Article in PubMed reports suggests that ...

"caffeine-containing coffee increases the risk of myocardial infarction and that men who drink at least five cups daily may increase their risk by about twofold or more."

New England Journal of Medicine reports ...

"A positive association between coffee consumption and acute myocardial infarction was confirmed by analyses of data from a multipurpose survey of 12,759 hospitalized patients, including 440 with a diagnosis of acute myocardial infarction"

But then other studies shows ...

"These data do not provide any evidence that coffee consumption increases the risk of CHD." where CHD stands for Coronary Heart Disease.

This goes to show that knowing whether a food or drink is good for you is not that simple. One can not just do one web search, read one article, and then come to a conclusion. Because one article may focus on the positives while another article may focus on the negatives. One also has to look at the size and method of the individual studies.


Coffee a Double-Edge Sword

So coffee appears to be a double-edge sword. It may be good in some instances and it may be bad in others. And certainly it depends on the individual. That is why one should always consult a physician for one's particular situation.

That is why references to sources are provided so that you can investigate in greater details the findings by the scientists and weigh the pros and cons.

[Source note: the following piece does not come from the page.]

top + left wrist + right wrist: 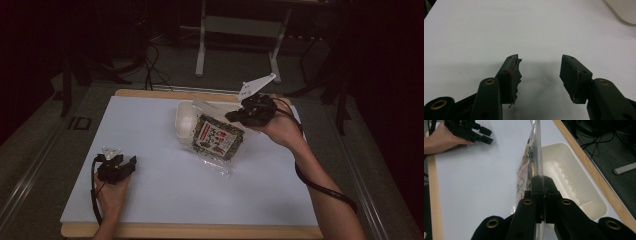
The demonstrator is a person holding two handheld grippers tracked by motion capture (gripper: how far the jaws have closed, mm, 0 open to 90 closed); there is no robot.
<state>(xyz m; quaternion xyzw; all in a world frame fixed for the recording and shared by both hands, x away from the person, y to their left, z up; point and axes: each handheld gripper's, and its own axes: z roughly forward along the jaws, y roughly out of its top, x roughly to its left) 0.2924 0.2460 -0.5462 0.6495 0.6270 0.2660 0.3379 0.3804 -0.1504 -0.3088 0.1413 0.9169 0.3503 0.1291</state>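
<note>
A clear plastic packet [217, 139] with a printed label and dark contents hangs tilted above the white table. My right gripper [236, 115] is shut on its upper edge; in the right gripper view the packet [531, 162] runs edge-on away from the closed jaws. A cream plastic tray [186, 120] lies just behind and left of the packet, and the tray [571, 182] looks empty. My left gripper [131, 162] rests low at the front left of the table, open, with nothing between its fingers [510, 75].
The white board [150, 145] lies on a wooden table with an edge [200, 231] along the front. Beyond the far edge stand a white desk frame [235, 30] and floor cables [152, 70]. The left hand and its gripper [469, 131] lie far across the board.
</note>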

We have only touched the surface of coffee and its effect on the human body. There are many other studies looking at coffee and prostate cancer, heart disease, liver disease, suicide, and so on. (Some of which suggests that coffee may be protective against those). If you are interested in these effects, a good place to start is Wikipedia's article Health Effects of Coffee which explains the benefits and risk along with references to detailed studies.

Also, don't drink coffee if you are pregnant, have sleeping problems, or if you are just not able tolerate it (such as upset stomach, etc).

In the book The Blood Sugar Solution 10-Day Detox Diet by Mark Hyman writes ...

"The research is a bit mixed on coffee because in some population studies, coffee seems to be associated with a decreased risk of diabetes. But in experimental studies, caffeine and coffee have been shown to impair insulin sensitivity in healthy individuals as well as obese individuals and type 2 diabetics."

Note:

Article written in February 2011. Author is not a medical profession. This is opinion and is not medical advice.